Patsy writes: "The goal is to showcase local artists, while offering the community a relaxed setting where they can enjoy the creative surroundings, and find unique gifts for their family and friends."

 

RELIGION: Revisiting Quakerism 101

Kevin Arnold, former Clerk of London Grove Friends Meeting, gave an excellent talk about Quakerism on Nov. 29 at West Grove meeting as part of their ongoing "Faiths of Our Neighbors" series. As he observed, though, he was "preaching to the choir"; I recognized almost everyone as active members of the local Quaker community.
Kevin was an exceptionally interesting speaker and gave an overview of Quaker history in England and America.
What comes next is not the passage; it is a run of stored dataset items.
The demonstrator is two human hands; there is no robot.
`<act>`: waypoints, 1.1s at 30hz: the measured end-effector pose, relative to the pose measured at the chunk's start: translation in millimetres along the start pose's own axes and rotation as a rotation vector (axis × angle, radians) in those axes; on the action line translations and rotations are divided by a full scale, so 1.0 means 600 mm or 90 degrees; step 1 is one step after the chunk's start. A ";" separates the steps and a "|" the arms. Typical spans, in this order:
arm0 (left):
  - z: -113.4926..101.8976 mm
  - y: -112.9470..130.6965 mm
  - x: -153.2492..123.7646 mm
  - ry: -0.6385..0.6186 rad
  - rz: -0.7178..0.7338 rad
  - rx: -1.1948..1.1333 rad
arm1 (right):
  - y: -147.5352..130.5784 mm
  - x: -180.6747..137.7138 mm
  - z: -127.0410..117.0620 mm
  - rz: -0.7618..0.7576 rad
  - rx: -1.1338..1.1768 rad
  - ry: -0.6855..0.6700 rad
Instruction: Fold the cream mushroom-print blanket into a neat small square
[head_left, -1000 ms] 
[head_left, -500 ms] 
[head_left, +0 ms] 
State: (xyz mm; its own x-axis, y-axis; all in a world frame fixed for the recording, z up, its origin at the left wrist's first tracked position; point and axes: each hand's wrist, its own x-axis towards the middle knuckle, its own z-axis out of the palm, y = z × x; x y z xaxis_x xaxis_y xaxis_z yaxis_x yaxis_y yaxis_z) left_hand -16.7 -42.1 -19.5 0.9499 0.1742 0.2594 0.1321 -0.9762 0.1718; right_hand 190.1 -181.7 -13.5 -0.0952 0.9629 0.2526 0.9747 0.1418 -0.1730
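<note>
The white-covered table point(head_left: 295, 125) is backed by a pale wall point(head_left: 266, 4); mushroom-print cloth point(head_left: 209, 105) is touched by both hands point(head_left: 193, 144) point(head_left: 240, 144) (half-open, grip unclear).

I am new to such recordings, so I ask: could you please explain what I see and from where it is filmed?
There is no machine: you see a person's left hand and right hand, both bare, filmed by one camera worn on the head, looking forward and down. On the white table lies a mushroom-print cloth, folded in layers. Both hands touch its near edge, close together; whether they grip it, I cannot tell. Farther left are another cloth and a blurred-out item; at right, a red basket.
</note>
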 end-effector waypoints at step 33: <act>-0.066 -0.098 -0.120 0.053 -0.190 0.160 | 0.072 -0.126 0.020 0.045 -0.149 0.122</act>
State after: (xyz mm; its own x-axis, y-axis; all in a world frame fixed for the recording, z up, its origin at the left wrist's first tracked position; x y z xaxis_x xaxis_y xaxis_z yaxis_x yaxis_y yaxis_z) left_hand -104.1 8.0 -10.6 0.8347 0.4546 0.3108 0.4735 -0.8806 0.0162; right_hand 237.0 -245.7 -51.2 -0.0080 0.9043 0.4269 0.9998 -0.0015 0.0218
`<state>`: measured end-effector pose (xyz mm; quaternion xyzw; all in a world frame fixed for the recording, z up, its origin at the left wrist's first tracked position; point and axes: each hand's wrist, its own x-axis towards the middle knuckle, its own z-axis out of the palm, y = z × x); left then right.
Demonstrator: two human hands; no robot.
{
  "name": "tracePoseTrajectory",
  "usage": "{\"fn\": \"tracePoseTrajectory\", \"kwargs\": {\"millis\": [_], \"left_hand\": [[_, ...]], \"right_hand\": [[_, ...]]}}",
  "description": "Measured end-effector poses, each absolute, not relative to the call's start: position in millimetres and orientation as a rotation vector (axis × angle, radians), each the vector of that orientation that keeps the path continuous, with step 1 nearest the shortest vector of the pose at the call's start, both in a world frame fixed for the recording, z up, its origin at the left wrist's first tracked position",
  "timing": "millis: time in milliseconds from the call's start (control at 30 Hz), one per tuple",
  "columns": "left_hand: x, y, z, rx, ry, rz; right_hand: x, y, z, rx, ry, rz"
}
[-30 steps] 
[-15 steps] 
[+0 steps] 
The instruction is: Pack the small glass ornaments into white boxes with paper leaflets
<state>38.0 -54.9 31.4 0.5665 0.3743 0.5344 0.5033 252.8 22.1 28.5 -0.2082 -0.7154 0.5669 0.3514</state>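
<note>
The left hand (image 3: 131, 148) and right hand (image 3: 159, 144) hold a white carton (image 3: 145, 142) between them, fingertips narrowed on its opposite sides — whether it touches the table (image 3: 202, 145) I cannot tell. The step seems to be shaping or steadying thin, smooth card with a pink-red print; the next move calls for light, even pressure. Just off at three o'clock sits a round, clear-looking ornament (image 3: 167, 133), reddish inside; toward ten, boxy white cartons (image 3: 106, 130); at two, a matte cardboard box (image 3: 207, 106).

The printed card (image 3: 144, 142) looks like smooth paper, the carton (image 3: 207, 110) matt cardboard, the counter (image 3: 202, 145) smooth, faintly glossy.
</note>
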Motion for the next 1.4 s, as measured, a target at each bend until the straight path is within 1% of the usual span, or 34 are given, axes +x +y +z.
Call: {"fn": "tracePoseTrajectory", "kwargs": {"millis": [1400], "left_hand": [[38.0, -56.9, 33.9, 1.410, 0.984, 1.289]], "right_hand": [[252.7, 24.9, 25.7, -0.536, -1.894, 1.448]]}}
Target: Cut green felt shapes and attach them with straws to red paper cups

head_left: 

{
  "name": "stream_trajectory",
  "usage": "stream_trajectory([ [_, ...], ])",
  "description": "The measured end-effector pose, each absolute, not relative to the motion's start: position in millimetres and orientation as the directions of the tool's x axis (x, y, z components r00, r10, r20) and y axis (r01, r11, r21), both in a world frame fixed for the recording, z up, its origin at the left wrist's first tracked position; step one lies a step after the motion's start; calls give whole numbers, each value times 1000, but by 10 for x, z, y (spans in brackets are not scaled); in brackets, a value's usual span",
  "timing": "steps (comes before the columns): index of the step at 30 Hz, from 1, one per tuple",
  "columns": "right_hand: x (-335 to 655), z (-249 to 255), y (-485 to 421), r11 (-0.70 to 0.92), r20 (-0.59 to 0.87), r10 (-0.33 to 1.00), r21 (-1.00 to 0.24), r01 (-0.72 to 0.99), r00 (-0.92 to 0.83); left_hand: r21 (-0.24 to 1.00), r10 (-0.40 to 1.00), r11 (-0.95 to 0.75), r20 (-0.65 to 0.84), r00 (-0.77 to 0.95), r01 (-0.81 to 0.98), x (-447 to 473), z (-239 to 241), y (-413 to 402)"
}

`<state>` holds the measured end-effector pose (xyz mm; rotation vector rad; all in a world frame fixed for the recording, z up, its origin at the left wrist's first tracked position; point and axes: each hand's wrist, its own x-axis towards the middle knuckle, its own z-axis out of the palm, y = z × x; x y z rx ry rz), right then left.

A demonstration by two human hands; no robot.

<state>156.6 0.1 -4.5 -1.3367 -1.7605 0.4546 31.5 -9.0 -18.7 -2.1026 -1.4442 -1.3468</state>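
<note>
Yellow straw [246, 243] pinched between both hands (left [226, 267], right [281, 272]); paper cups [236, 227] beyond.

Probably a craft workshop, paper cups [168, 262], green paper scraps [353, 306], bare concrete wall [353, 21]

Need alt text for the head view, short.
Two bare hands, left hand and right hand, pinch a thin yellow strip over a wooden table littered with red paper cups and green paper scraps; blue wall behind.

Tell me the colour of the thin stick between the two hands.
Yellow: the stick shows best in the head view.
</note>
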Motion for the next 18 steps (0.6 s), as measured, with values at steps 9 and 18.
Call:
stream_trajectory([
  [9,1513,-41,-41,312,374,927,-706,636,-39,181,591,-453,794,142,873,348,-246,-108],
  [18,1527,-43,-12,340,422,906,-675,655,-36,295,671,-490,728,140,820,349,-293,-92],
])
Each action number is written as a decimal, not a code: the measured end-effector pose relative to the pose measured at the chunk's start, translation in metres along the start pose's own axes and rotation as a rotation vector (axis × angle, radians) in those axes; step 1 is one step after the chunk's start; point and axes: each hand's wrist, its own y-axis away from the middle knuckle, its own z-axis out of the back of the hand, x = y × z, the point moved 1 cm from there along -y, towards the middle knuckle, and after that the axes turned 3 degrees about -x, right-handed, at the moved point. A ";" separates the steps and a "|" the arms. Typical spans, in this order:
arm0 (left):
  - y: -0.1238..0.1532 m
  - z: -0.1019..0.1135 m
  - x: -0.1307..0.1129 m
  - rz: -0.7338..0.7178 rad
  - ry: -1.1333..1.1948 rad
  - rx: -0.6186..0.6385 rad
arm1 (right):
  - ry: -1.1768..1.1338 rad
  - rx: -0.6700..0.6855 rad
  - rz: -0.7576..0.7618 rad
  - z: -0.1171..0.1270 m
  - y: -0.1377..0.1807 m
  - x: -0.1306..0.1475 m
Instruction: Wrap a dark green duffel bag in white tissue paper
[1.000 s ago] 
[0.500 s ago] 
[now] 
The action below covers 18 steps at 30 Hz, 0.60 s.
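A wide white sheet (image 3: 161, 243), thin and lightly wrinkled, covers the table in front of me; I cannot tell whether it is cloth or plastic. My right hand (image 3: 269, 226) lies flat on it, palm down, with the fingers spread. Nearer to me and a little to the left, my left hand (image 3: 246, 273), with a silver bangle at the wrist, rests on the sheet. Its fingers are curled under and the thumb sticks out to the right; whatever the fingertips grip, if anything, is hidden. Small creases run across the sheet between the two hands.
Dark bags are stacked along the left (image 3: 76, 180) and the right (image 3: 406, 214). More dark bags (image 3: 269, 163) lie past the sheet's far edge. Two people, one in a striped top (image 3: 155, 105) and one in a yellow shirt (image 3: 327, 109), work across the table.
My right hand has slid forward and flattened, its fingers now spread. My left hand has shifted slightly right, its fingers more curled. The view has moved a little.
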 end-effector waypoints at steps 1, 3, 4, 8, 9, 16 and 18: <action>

He talked about the basic tenets of the religion (summarized using the acronym SPICES: simplicity, peace, integrity, community, equality, and stewardship); Quaker worship and decision-making methods; and the current problems facing the faith.
I had an interesting conversation after the lecture about the balance in Quakerism between politics and civil activism versus God and traditional spirituality -- an old, old debate.

CARLISLE: Another voice heard from

I still follow the news from Carlisle, the central Pennsylvania town where I went to college and walked my first newspaper beat. It seems a lone protestor named Ernest Perce showed up in the center of town the other day and attracted much attention for his anti-Israel sign (misspelled) and the fact that he was dragging an American flag on the pavement behind him. 
In a sentence every reporter would love to write, "Perce wound up on the hood of a vehicle and was carried down Hanover Street, police said."
The protestor said he was from the Flat Earth Ministries. Of course I had to check out their website, which contains all manner of way-out-there arguments, including the "Moon Landing Hoax." And who knew that Stanley Kubrick's movie "Eyes Wide Shut" is chock-full of coded evidence for Globe Earth propaganda? But I have to admit, they managed to get a pretty good pun in their slogan: "The Plane Truth About the Flat Earth."

EAST MARLBOROUGH: The fall of a Bread Lady

Here's hoping that Bread Lady Barbara is feeling better soon. It seems she took a bad tumble on some pavement and was feeling so battered that she just couldn't handle any bread making, so the Bakers at Red Lion shop was closed this past weekend.